Give back all of the records underneath exactly, with no omissions.

[Data entries]
+++++
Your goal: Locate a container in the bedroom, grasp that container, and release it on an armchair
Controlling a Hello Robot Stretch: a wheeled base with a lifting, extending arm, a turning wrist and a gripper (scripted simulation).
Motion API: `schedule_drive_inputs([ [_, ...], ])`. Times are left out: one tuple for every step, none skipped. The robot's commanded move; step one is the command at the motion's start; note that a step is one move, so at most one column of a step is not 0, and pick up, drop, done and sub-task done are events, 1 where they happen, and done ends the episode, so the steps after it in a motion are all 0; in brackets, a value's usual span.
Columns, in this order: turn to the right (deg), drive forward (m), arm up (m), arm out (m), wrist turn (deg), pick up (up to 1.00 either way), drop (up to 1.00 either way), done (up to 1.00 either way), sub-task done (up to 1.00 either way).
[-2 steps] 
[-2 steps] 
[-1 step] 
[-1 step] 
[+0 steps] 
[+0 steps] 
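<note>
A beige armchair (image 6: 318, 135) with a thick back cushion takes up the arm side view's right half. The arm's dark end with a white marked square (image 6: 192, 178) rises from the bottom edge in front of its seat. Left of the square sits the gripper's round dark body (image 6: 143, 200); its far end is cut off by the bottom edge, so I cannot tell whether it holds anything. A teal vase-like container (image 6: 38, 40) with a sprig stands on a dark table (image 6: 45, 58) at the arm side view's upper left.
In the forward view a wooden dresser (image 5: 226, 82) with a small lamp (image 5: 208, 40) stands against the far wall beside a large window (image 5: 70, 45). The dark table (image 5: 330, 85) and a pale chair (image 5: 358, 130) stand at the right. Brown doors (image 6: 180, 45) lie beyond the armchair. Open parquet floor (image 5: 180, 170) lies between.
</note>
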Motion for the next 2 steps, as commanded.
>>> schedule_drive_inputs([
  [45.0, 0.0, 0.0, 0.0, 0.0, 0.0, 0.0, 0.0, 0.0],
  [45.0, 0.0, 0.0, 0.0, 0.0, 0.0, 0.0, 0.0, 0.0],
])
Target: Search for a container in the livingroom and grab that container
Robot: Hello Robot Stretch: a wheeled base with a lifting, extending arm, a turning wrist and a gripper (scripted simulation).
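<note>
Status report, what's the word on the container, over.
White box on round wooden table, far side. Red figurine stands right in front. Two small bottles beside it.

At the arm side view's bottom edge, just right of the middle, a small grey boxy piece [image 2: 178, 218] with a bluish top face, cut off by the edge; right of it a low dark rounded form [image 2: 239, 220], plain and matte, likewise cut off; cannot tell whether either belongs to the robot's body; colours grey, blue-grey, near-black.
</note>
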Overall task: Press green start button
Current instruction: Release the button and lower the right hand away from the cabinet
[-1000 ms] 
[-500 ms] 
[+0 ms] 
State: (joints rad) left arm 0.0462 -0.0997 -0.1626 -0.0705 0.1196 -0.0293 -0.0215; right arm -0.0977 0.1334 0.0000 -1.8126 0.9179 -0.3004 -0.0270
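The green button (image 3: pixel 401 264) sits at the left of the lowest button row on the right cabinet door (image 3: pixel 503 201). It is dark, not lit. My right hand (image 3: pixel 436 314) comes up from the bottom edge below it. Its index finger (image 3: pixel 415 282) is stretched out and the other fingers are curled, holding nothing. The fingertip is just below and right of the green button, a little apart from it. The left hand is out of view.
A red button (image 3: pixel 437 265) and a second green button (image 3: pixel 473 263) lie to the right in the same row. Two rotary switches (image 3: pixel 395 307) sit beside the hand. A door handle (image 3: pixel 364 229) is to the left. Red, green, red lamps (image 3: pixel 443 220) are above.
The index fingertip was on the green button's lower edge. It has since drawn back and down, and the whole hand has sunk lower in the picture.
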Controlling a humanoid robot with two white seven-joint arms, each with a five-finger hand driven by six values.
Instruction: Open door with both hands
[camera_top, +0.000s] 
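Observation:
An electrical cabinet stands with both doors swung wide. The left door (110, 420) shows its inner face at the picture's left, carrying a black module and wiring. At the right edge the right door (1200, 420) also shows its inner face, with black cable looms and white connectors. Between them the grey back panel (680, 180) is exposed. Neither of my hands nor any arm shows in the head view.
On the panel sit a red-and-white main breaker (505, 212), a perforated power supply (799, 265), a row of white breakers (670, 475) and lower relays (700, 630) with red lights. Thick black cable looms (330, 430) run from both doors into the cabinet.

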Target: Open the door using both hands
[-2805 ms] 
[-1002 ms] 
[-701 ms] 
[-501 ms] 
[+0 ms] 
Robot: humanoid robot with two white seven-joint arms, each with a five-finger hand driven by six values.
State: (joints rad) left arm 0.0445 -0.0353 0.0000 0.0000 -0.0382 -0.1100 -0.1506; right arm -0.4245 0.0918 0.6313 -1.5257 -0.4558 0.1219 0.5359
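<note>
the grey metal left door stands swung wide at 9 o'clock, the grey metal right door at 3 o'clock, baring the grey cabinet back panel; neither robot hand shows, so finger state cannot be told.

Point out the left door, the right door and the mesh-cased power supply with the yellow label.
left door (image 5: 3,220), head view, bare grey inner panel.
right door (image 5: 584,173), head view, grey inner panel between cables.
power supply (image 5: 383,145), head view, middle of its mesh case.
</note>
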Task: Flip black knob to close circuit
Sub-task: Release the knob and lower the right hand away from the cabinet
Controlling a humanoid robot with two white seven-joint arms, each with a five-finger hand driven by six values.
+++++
# ANSWER BOX:
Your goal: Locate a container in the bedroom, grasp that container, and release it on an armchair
Controlling a Hello Robot Stretch: a wheeled base with a lifting, extending arm, a turning wrist and a gripper (scripted simulation).
Motion API: `schedule_drive_inputs([ [_, ...], ])`. Times are left out: one tuple for every step, none skipped. The robot's commanded move; step one is the command at the motion's start; note that a step is one move, so at most one column of a step is not 0, and pick up, drop, done and sub-task done are events, 1 where they happen, and done ends the episode, so the steps after it in a motion are all 0; in brackets, a value's usual span.
Columns, in this order: turn to the right (deg), drive forward (m), arm up (m), arm out (m), wrist turn (deg), pick up (up to 1.00 either way), drop (up to 1.00 either way), done (up to 1.00 either way), sub-task done (up to 1.00 either way).
[-2 steps] 
[-2 steps] 
[-1 step] 
[-1 step] 
[+0 steps] 
[+0 steps] 
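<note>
A beige armchair (image 6: 318, 135) with a thick back cushion takes up the arm side view's right half. The arm's dark end with a white marked square (image 6: 192, 178) rises from the bottom edge in front of its seat. Left of the square sits the gripper's round dark body (image 6: 143, 200); its far end is cut off by the bottom edge, so I cannot tell whether it holds anything. A teal vase-like container (image 6: 38, 40) with a sprig stands on a dark table (image 6: 45, 58) at the arm side view's upper left.
In the forward view a wooden dresser (image 5: 226, 82) with a small lamp (image 5: 208, 40) stands against the far wall beside a large window (image 5: 70, 45). The dark table (image 5: 330, 85) and a pale chair (image 5: 358, 130) stand at the right. Brown doors (image 6: 180, 45) lie beyond the armchair. Open parquet floor (image 5: 180, 170) lies between.
</note>
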Motion for the next 2 steps, as commanded.
>>> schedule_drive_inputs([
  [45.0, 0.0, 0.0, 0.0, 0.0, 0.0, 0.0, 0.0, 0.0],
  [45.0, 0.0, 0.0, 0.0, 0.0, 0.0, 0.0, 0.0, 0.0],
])
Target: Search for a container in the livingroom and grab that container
Robot: Hello Robot Stretch: a wheeled base with a lifting, extending arm, a turning wrist and a gripper (scripted simulation).
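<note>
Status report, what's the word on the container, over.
White box on round wooden table, far side. Red figurine stands right in front. Two small bottles beside it.

At the arm side view's bottom edge, just right of the middle, a small grey boxy piece [image 2: 178, 218] with a bluish top face, cut off by the edge; right of it a low dark rounded form [image 2: 239, 220], plain and matte, likewise cut off; cannot tell whether either belongs to the robot's body; colours grey, blue-grey, near-black.
</note>
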Overall task: Press green start button
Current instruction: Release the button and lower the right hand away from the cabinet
[-1000 ms] 
[-500 ms] 
[+0 ms] 
State: (joints rad) left arm 0.0462 -0.0997 -0.1626 -0.0705 0.1196 -0.0293 -0.0215; right arm -0.0977 0.1334 0.0000 -1.8126 0.9179 -0.3004 -0.0270
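The green button (image 3: pixel 401 264) sits at the left of the lowest button row on the right cabinet door (image 3: pixel 503 201). It is dark, not lit. My right hand (image 3: pixel 436 314) comes up from the bottom edge below it. Its index finger (image 3: pixel 415 282) is stretched out and the other fingers are curled, holding nothing. The fingertip is just below and right of the green button, a little apart from it. The left hand is out of view.
A red button (image 3: pixel 437 265) and a second green button (image 3: pixel 473 263) lie to the right in the same row. Two rotary switches (image 3: pixel 395 307) sit beside the hand. A door handle (image 3: pixel 364 229) is to the left. Red, green, red lamps (image 3: pixel 443 220) are above.
The index fingertip was on the green button's lower edge. It has since drawn back and down, and the whole hand has sunk lower in the picture.
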Controlling a humanoid robot with two white seven-joint arms, each with a five-finger hand driven by six values.
Instruction: Open door with both hands
[camera_top, +0.000s] 
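Observation:
An electrical cabinet stands with both doors swung wide. The left door (110, 420) shows its inner face at the picture's left, carrying a black module and wiring. At the right edge the right door (1200, 420) also shows its inner face, with black cable looms and white connectors. Between them the grey back panel (680, 180) is exposed. Neither of my hands nor any arm shows in the head view.
On the panel sit a red-and-white main breaker (505, 212), a perforated power supply (799, 265), a row of white breakers (670, 475) and lower relays (700, 630) with red lights. Thick black cable looms (330, 430) run from both doors into the cabinet.
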
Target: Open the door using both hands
[-2805 ms] 
[-1002 ms] 
[-701 ms] 
[-501 ms] 
[+0 ms] 
Robot: humanoid robot with two white seven-joint arms, each with a five-finger hand driven by six values.
State: (joints rad) left arm 0.0445 -0.0353 0.0000 0.0000 -0.0382 -0.1100 -0.1506; right arm -0.4245 0.0918 0.6313 -1.5257 -0.4558 0.1219 0.5359
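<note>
the grey metal left door stands swung wide at 9 o'clock, the grey metal right door at 3 o'clock, baring the grey cabinet back panel; neither robot hand shows, so finger state cannot be told.

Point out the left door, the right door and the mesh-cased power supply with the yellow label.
left door (image 5: 3,220), head view, bare grey inner panel.
right door (image 5: 584,173), head view, grey inner panel between cables.
power supply (image 5: 383,145), head view, middle of its mesh case.
</note>
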Task: Flip black knob to close circuit
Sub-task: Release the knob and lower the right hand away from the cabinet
Controlling a humanoid robot with two white seven-joint arms, each with a five-finger hand driven by six values.

The answer contains nothing further.